Problem to work on → Please repeat the lines below exactly. Begin with the line containing "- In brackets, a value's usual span" and go on through the line containing "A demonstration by".

Supplied material →
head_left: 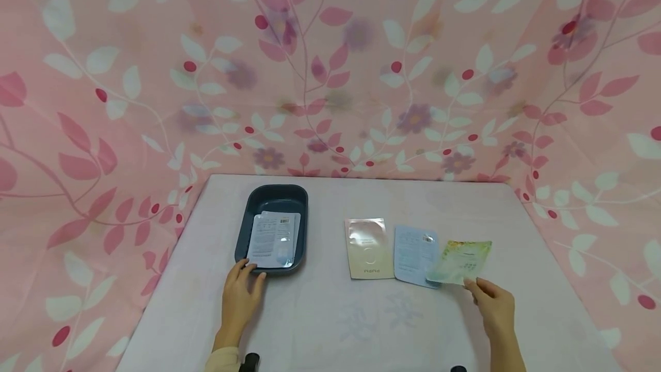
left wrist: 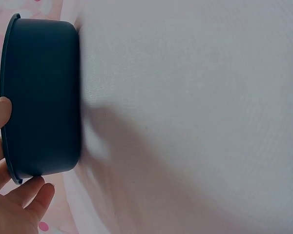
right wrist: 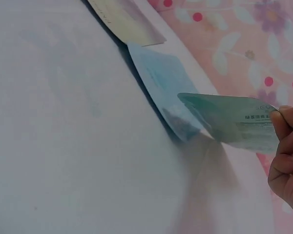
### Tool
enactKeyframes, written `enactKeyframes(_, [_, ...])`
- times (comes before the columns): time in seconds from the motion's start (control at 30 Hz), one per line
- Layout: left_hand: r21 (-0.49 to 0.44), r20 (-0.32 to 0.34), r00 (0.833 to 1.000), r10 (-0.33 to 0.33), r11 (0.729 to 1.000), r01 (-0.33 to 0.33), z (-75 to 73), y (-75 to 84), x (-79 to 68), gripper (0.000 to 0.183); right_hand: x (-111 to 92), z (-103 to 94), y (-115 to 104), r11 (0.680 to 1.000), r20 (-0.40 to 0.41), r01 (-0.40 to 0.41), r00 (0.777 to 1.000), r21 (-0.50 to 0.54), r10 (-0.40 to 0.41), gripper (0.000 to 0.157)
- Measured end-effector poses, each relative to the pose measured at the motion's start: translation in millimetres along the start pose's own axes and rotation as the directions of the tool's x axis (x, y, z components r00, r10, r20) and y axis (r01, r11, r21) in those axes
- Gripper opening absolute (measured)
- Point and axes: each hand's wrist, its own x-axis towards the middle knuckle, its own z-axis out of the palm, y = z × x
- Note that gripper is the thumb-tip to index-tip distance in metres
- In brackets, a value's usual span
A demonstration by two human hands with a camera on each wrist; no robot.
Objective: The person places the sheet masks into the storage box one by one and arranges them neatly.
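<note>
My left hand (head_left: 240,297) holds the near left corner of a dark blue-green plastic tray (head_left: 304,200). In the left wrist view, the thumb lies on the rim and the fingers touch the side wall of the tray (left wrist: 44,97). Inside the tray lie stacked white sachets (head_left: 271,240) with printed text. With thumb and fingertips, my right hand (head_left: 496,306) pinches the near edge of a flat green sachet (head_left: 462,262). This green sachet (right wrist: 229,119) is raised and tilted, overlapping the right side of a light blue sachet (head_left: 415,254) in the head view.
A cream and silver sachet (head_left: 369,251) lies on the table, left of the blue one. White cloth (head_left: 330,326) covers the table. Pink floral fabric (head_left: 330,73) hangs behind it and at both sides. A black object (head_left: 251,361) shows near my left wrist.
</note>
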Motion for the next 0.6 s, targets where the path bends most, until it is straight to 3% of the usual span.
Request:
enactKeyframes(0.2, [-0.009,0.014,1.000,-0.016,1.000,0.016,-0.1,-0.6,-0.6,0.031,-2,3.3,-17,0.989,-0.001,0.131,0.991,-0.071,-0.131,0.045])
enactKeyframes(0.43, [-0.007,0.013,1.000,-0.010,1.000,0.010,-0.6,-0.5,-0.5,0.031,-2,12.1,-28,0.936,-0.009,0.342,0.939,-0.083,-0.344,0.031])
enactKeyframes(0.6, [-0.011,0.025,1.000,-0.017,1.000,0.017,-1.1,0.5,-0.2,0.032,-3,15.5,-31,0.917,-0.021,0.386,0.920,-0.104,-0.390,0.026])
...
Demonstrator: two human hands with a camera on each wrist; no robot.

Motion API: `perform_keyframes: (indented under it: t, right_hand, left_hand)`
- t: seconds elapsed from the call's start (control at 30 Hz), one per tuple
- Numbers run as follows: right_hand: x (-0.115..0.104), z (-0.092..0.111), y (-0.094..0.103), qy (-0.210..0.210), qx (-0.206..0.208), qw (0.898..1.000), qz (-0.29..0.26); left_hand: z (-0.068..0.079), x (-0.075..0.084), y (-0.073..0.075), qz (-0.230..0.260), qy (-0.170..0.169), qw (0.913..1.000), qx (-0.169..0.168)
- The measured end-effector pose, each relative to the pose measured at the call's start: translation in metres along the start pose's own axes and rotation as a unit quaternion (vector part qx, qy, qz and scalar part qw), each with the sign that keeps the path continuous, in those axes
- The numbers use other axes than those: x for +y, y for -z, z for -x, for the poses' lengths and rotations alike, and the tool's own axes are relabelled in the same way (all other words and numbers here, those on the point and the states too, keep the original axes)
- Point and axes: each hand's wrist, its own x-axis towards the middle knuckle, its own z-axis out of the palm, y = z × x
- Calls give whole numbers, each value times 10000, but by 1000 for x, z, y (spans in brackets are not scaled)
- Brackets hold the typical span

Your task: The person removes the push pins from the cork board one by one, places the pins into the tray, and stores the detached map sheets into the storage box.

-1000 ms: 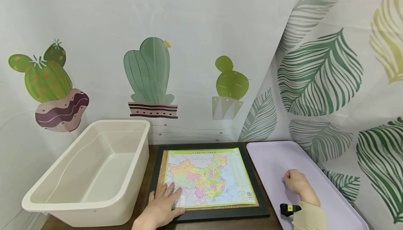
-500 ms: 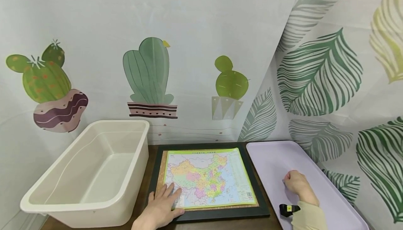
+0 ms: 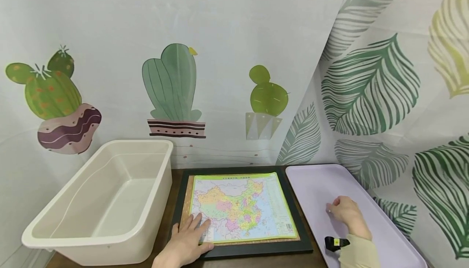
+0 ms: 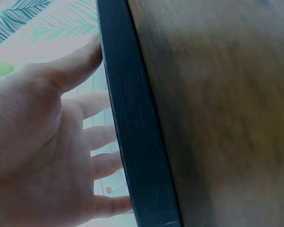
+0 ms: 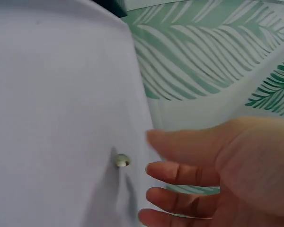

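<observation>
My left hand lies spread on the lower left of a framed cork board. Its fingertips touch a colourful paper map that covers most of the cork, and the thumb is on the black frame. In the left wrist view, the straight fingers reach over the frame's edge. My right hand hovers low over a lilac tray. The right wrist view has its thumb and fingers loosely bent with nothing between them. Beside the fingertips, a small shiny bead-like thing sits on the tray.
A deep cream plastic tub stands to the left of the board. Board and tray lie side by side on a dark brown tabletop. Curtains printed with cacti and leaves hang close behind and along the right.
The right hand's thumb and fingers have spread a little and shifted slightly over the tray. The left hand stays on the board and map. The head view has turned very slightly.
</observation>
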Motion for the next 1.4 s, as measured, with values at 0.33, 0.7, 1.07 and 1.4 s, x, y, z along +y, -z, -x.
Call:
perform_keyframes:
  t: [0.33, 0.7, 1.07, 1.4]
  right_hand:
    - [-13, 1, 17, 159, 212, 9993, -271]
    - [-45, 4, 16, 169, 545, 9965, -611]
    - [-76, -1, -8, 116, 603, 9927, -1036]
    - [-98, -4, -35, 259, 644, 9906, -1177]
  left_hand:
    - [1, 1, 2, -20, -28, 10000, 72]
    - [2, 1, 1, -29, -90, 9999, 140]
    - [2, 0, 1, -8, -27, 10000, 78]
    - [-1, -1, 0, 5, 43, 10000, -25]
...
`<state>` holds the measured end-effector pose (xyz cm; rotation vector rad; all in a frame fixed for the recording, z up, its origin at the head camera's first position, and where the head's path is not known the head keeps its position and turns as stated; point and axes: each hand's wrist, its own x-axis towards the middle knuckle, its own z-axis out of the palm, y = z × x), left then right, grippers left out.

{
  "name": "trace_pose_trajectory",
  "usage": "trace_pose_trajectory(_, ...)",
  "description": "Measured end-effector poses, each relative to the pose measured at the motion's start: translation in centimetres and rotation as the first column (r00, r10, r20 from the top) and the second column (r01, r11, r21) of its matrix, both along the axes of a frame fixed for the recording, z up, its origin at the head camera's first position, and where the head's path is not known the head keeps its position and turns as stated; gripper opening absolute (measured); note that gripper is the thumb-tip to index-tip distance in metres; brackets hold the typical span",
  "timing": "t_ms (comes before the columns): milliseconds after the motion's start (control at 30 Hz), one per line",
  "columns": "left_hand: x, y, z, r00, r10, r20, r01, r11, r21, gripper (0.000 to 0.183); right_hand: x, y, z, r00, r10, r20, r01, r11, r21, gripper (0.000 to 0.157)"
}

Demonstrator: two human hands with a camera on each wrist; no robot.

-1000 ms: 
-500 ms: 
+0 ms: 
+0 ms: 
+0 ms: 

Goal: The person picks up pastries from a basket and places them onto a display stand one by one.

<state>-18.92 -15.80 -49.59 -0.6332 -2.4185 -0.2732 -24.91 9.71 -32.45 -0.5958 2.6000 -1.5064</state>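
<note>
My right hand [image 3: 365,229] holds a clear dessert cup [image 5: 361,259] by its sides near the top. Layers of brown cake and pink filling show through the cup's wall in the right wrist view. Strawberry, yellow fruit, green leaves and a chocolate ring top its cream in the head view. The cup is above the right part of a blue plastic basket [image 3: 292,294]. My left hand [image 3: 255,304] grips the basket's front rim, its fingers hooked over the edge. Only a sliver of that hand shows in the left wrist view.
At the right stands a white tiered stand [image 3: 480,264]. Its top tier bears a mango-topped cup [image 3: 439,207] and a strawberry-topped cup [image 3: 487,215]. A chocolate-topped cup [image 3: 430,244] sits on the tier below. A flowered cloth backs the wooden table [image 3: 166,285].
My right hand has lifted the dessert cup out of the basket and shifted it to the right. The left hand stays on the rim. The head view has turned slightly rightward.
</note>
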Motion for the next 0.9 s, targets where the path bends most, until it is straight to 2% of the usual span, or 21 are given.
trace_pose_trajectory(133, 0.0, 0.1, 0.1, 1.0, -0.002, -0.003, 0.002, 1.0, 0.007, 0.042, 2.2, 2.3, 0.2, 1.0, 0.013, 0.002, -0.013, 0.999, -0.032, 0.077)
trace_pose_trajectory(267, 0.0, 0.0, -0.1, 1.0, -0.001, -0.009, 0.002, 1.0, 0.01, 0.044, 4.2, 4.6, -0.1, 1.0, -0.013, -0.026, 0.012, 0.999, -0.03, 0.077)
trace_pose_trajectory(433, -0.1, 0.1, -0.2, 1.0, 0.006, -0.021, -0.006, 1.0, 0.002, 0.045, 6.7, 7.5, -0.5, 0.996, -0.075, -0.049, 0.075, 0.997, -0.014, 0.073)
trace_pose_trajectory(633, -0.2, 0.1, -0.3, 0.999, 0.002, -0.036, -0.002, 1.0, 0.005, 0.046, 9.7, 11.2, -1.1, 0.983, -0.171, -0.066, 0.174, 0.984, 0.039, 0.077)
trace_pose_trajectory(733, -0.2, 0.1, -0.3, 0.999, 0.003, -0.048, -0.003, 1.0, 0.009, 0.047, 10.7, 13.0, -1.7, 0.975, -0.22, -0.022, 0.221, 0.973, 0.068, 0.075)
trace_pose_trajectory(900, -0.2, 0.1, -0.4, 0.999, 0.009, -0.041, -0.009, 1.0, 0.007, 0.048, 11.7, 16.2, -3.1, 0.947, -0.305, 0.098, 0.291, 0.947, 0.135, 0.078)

Answer to the problem →
- In brackets, a value's usual span
A demonstration by two human hands with a camera on each wrist; no robot.

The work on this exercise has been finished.